» Work to be completed: Once the line containing "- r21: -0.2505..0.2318" is found in the records below, return it and each following line exactly, up to and including the line containing "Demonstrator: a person", and nothing else.
#### Provided material ####
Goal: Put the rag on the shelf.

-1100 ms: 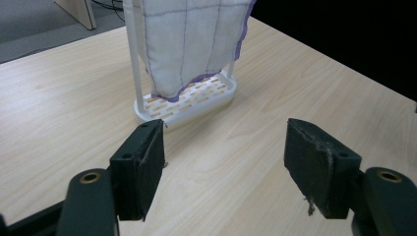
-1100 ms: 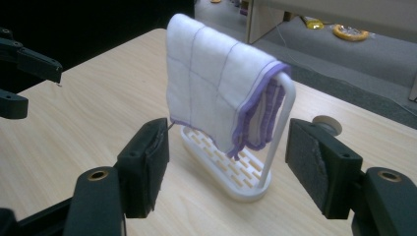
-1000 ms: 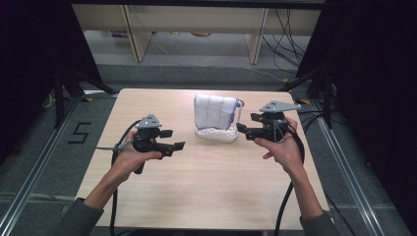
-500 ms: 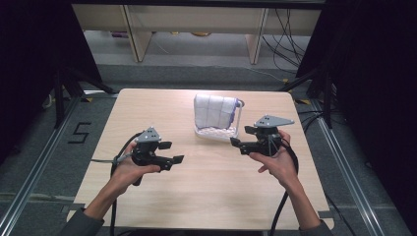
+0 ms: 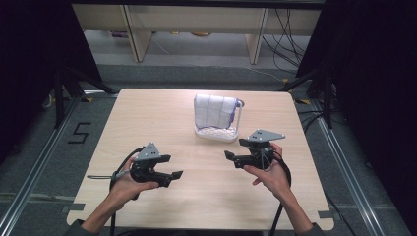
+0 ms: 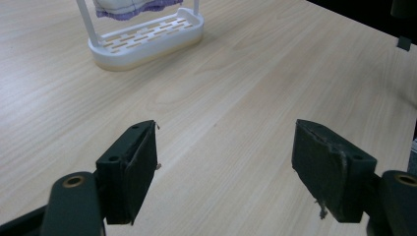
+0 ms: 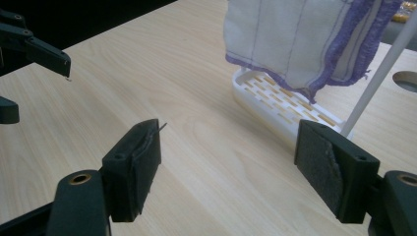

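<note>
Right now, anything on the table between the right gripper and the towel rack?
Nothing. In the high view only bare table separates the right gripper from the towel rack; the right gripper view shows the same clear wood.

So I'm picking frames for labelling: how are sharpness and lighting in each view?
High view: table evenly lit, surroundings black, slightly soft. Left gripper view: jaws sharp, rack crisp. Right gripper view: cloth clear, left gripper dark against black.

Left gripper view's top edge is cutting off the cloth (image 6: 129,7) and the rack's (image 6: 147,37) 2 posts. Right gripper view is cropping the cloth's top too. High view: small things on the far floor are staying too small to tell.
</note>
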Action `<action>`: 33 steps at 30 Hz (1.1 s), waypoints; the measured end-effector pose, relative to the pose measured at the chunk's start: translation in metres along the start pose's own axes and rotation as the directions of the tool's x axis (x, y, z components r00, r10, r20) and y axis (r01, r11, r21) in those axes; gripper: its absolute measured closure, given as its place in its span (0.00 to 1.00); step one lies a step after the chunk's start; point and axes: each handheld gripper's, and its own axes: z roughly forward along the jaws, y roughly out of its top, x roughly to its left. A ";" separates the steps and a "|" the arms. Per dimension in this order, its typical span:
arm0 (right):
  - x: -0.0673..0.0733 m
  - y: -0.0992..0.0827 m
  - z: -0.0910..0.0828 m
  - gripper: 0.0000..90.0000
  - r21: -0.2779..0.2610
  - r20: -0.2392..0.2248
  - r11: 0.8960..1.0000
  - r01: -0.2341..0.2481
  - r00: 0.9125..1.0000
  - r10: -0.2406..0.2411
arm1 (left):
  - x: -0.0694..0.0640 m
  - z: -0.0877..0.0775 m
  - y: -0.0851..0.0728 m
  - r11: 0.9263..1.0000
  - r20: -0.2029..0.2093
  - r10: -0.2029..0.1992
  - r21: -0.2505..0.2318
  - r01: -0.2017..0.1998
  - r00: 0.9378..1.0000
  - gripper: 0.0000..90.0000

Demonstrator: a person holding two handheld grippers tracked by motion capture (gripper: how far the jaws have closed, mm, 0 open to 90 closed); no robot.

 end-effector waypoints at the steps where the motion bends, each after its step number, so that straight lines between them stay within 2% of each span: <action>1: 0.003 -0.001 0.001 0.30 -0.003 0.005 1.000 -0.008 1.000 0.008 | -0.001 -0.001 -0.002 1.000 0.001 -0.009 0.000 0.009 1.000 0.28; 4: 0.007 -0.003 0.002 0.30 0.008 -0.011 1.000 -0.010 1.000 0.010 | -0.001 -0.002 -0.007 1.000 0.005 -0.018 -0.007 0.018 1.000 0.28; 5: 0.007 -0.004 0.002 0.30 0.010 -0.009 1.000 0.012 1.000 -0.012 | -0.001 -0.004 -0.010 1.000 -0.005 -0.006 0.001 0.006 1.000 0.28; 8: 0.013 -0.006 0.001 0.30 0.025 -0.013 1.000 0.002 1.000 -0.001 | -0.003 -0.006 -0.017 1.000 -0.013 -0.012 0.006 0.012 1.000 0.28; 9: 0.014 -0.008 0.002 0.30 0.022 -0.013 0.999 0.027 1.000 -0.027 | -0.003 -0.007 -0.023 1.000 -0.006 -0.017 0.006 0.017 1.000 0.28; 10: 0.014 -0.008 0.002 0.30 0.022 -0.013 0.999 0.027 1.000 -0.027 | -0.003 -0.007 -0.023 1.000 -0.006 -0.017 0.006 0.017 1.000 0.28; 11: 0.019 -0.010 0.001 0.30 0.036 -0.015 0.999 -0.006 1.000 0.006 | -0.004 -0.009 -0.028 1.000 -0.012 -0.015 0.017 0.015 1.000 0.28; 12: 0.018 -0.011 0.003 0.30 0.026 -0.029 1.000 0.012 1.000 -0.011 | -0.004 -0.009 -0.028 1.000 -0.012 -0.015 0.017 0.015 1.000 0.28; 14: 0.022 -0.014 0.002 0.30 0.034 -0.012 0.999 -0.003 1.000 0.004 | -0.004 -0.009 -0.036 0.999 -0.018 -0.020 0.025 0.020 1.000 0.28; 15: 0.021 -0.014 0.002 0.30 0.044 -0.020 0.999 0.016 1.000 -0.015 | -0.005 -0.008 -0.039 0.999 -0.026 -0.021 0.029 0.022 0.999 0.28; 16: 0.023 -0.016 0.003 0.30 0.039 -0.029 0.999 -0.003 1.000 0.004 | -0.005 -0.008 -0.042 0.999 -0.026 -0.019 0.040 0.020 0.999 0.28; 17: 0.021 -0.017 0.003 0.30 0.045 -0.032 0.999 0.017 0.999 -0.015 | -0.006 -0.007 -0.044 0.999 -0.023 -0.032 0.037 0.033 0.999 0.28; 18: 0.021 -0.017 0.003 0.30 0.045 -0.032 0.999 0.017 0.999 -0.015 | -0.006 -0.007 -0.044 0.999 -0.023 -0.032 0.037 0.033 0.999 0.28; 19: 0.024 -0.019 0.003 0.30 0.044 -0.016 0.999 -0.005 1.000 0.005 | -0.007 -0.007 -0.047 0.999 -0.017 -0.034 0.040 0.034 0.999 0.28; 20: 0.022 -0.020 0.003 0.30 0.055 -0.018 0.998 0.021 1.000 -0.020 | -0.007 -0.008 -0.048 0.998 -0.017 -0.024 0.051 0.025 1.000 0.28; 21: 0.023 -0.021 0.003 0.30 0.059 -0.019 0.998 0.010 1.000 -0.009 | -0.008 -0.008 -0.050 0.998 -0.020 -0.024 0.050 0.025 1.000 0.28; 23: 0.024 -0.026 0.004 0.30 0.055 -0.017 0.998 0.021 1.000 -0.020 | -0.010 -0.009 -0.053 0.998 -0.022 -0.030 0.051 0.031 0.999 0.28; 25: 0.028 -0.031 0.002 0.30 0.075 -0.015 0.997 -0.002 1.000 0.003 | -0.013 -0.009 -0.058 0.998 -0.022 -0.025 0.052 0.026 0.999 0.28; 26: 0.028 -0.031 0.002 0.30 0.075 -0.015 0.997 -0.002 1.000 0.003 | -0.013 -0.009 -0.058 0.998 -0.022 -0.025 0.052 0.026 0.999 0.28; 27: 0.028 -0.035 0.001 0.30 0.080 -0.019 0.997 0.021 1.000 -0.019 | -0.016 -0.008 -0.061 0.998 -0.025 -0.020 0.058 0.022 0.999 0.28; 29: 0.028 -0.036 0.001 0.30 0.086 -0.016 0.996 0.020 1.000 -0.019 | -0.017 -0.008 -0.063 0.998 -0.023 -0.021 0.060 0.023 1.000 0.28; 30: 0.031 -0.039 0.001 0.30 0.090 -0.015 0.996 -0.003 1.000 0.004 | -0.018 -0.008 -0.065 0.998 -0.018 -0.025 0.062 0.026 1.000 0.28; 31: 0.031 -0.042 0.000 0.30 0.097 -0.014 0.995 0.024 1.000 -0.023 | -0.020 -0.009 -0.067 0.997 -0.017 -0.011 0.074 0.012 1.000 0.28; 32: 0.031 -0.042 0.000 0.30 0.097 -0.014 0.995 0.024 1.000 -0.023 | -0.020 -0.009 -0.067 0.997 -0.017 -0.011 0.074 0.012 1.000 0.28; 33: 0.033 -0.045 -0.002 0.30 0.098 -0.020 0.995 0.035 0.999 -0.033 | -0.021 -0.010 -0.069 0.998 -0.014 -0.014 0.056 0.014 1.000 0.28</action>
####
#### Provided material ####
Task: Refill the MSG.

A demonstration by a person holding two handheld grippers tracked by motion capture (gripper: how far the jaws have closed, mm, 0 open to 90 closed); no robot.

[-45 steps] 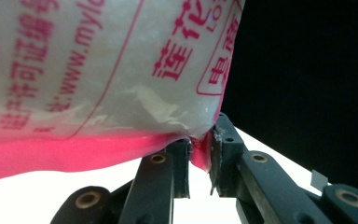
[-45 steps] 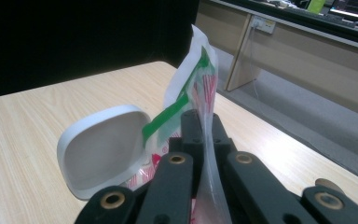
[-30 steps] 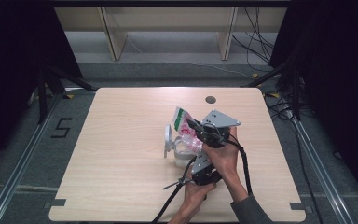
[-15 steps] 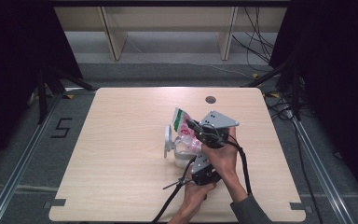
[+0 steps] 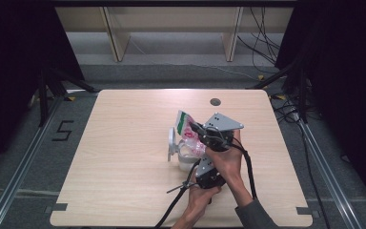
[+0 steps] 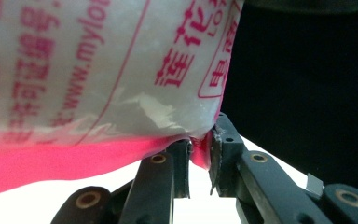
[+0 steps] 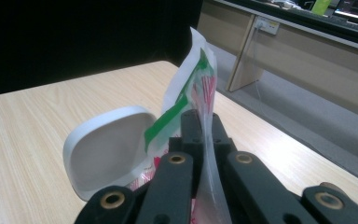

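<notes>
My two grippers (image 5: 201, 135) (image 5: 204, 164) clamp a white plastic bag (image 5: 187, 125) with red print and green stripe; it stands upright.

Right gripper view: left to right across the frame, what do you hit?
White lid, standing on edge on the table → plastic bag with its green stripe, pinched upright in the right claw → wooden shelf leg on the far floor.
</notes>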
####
» Response:
  - r21: -0.2505..0.2318
  - r01: -0.2017..0.1998
  - r00: 0.9378..1.0000
  - gripper: 0.0000..90.0000

Demonstrator: a person holding two handheld grippers tracked by motion capture (gripper: how far the jaws have closed, mm, 0 open to 90 closed); no robot.

The answer is complete, and the exercise is done.